We finalized and reviewed 45 articles. Among the 45 articles, 39 showed a positive association and only six articles showed no association. In this article, we try to show how thyroid disorders and psoriasis are related to each other in terms of clinical features, pathogenesis, diagnostic tests, and treatment modalities. Five articles showed thyroid hormones' effect on psoriasis pathogenesis, two articles showed genetic association (long non-coding ribonucleic acid (RNA), signal transducer and activator of transcription 4 (STAT4) gene polymorphism play a crucial role in both the diseases), immunological association (interleukin 17 (IL17), C-X-C motif chemokine ligand 10 (CXCL10), CXCL9, C-C motif chemokine ligand 2 (CCL2), and CCL22-associated inflammation are evidenced in both the disorders) is found in six articles, reactive oxygen species-related pathogenesis observed in two articles, and positive thyroid peroxidase antibodies, thyroglobulin antibodies and Hashimoto's thyroiditis ultrasound features in psoriasis patients are exhibited in five articles. We also noticed that propylthiouracil, which has been used as a first-line treatment for hyperthyroidism, clears psoriatic lesions by various mechanisms in six articles, and it didn't induce clinical hypothyroidism or caused any serious adverse effects such as agranulocytosis or acute hepatotoxicity. In two articles, after thyroidectomy, there is marked improvement in psoriatic skin lesions.

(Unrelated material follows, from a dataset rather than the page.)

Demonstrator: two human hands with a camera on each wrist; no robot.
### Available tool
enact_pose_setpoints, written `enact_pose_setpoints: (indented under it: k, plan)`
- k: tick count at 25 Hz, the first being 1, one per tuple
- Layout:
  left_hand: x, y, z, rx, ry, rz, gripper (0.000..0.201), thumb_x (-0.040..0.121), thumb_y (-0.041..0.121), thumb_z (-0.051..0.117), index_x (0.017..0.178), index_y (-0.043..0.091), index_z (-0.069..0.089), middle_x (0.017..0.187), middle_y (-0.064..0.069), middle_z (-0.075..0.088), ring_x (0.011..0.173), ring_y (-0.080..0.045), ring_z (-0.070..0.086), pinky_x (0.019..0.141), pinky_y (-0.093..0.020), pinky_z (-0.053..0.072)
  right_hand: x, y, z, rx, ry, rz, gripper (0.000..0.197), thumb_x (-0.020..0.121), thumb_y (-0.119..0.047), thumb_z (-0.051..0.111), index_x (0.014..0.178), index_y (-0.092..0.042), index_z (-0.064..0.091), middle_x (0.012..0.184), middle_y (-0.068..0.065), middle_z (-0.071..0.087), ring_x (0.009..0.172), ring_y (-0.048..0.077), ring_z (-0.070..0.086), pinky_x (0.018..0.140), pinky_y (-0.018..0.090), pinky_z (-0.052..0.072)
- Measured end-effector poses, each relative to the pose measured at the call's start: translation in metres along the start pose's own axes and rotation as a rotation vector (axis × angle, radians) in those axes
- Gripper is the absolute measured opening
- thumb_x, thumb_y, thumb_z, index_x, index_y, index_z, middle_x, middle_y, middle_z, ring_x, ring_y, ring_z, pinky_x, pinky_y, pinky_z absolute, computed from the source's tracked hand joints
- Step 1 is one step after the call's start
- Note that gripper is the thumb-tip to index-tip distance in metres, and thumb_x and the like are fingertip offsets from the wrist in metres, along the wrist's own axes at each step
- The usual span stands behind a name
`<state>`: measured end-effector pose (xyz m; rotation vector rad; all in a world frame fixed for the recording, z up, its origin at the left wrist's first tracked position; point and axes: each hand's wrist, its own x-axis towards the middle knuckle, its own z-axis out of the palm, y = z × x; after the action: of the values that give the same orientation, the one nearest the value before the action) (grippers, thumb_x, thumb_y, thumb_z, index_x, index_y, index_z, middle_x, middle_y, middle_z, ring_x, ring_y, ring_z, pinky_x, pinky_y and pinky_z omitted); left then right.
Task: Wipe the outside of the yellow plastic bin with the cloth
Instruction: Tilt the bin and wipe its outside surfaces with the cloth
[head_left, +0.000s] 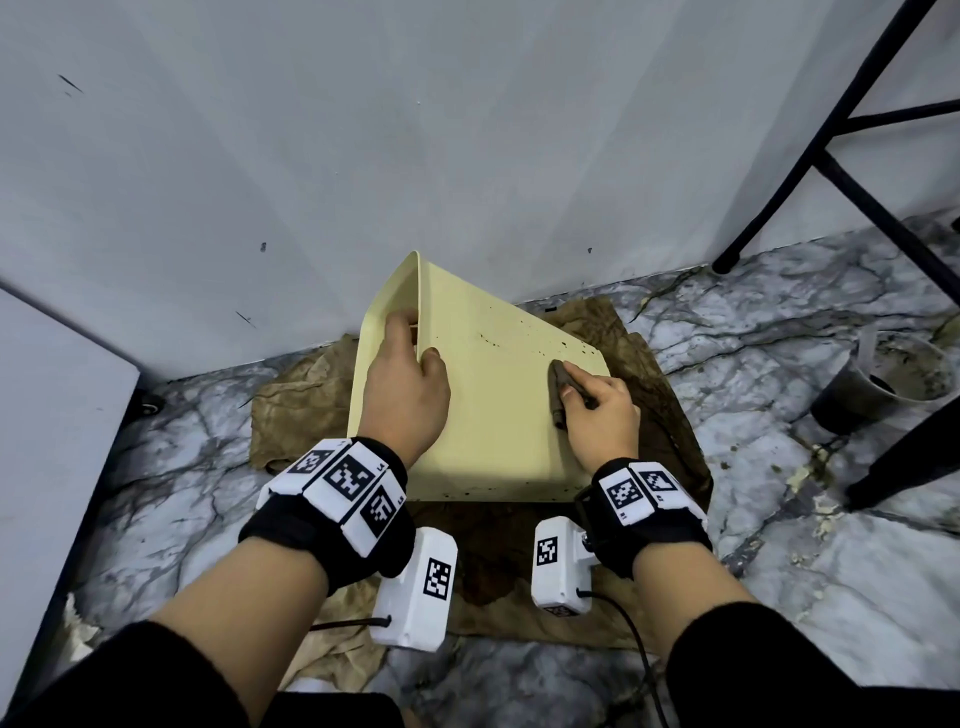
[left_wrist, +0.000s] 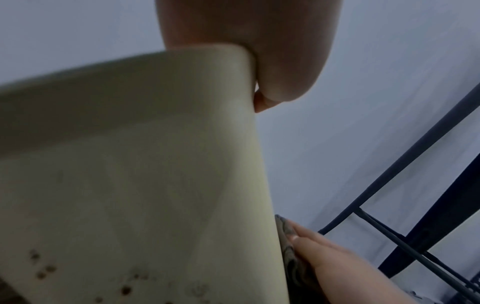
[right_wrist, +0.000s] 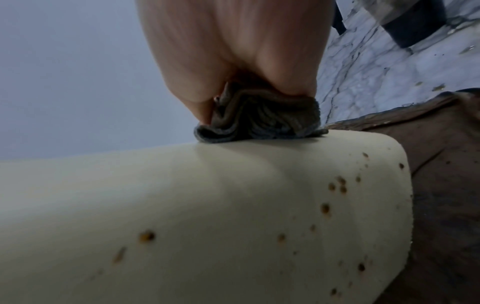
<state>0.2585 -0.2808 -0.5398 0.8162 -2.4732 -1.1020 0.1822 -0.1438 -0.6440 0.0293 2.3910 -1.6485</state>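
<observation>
Left hand (head_left: 402, 387): clamped over the open rim of the yellow bin (head_left: 488, 415), fingers hooked inside, thumb on the outer wall, steadying it
Right hand (head_left: 597, 413): fingers curled round a bunched dark cloth (head_left: 561, 387), pressing it flat to the upper outer wall near the base end
Cloth, right wrist view (right_wrist: 259, 125): folded into ridges, grey-brown, squeezed under the fingertips, touching the plastic
Bin position: tipped on its side on stained brown paper (head_left: 301, 400), mouth facing left and toward the wall (head_left: 363, 130), base to the right
Bin surface: pale yellow, smooth, rounded corners, scattered brown specks thickest near the base edge and along the near lower edge
Floor (head_left: 779, 338): grey marbled tile, flecked with dirt
</observation>
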Motion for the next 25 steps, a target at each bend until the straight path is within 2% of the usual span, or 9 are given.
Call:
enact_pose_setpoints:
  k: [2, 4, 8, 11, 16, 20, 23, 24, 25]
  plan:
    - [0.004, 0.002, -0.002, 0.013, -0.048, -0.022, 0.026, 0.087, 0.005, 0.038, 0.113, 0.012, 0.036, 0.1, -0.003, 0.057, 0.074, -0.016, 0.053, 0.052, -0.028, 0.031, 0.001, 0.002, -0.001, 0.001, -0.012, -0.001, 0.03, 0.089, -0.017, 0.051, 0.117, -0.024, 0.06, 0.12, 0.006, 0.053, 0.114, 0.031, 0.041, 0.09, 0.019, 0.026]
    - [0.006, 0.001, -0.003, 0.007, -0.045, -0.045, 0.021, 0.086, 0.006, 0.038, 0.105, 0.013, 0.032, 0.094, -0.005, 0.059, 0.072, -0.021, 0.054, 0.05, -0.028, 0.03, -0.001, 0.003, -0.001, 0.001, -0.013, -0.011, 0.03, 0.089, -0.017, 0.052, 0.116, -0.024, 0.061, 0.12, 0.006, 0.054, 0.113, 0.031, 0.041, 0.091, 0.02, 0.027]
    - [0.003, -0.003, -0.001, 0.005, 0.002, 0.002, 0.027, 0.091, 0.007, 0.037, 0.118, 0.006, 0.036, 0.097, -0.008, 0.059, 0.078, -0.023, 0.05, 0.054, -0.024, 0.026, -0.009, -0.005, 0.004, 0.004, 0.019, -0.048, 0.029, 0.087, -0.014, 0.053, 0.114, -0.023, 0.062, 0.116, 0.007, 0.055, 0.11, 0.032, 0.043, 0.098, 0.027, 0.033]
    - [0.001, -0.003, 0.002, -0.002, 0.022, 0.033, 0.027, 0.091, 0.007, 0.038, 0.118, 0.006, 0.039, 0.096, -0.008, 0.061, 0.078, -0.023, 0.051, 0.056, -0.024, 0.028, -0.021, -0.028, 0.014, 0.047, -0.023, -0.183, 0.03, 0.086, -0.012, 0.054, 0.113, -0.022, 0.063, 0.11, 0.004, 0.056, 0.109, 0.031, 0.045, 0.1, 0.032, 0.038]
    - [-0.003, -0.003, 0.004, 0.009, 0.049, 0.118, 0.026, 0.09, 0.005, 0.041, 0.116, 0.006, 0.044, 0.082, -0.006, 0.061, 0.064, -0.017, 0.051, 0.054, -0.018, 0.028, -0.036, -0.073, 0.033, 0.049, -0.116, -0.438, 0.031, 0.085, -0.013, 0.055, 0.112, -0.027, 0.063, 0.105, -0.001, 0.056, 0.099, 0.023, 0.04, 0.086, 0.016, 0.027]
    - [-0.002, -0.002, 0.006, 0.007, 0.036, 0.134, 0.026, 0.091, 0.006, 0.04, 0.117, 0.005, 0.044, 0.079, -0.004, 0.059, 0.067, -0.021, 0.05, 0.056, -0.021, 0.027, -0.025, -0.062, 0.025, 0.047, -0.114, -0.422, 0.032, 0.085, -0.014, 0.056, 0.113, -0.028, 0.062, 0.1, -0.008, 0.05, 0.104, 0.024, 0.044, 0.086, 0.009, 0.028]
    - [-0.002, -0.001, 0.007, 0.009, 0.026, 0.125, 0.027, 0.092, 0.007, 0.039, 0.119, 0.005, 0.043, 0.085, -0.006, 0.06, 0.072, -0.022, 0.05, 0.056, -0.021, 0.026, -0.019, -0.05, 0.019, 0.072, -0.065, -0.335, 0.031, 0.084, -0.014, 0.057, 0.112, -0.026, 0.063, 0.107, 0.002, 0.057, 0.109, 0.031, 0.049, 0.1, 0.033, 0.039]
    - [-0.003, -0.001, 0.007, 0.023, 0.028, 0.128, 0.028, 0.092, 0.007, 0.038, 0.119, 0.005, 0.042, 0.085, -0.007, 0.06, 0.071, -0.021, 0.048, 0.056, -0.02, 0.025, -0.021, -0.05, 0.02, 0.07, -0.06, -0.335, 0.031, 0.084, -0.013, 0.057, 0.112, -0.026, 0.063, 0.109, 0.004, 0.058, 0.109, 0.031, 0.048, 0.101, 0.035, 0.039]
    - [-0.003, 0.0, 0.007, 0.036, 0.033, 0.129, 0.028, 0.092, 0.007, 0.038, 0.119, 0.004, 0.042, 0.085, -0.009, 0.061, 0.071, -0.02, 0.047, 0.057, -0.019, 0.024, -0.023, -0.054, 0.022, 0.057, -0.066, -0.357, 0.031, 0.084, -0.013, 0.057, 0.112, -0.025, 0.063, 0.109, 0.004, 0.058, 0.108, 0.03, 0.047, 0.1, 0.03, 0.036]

During our review process, we found that some articles established a more prevalent association in young females. In contrast, other studies had no gender preference in the prevalence of thyroid antibodies among psoriatic patients. We also found an increase in adipokines-derived cytokines such as leptin in both thyroid disorder and psoriasis; this explains the prevalence of TPO Abs in obese psoriatic patients than non-obese. TPO Abs were also found in late-onset psoriasis than early-onset psoriasis. Some studies showed that psoriasis severity affects thyroid diseases; some studies showed that it did not.

Discussion

Positive Association: Many prospective and retrospective studies with a varying number of patients and studies show that there is a significant positive association between psoriasis and Hashimoto's thyroiditis, as evidenced by:

1) Clinical features (cutaneous manifestations): Patients with thyroid diseases such as hypothyroidism are associated with many cutaneous manifestations that draw both endocrinologists' and dermatologists' attention. The association of both psoriasis and thyroid diseases is indicated in a healthy 15-year-old girl with psoriasiform lesions, abscesses, and extremely severe hypothyroidism; all were presented simultaneously. In this patient, there is a significant improvement in the skin lesions upon normalization of thyroxine (T4) levels following initiation of thyroid supplementation, which illustrates a direct association [8].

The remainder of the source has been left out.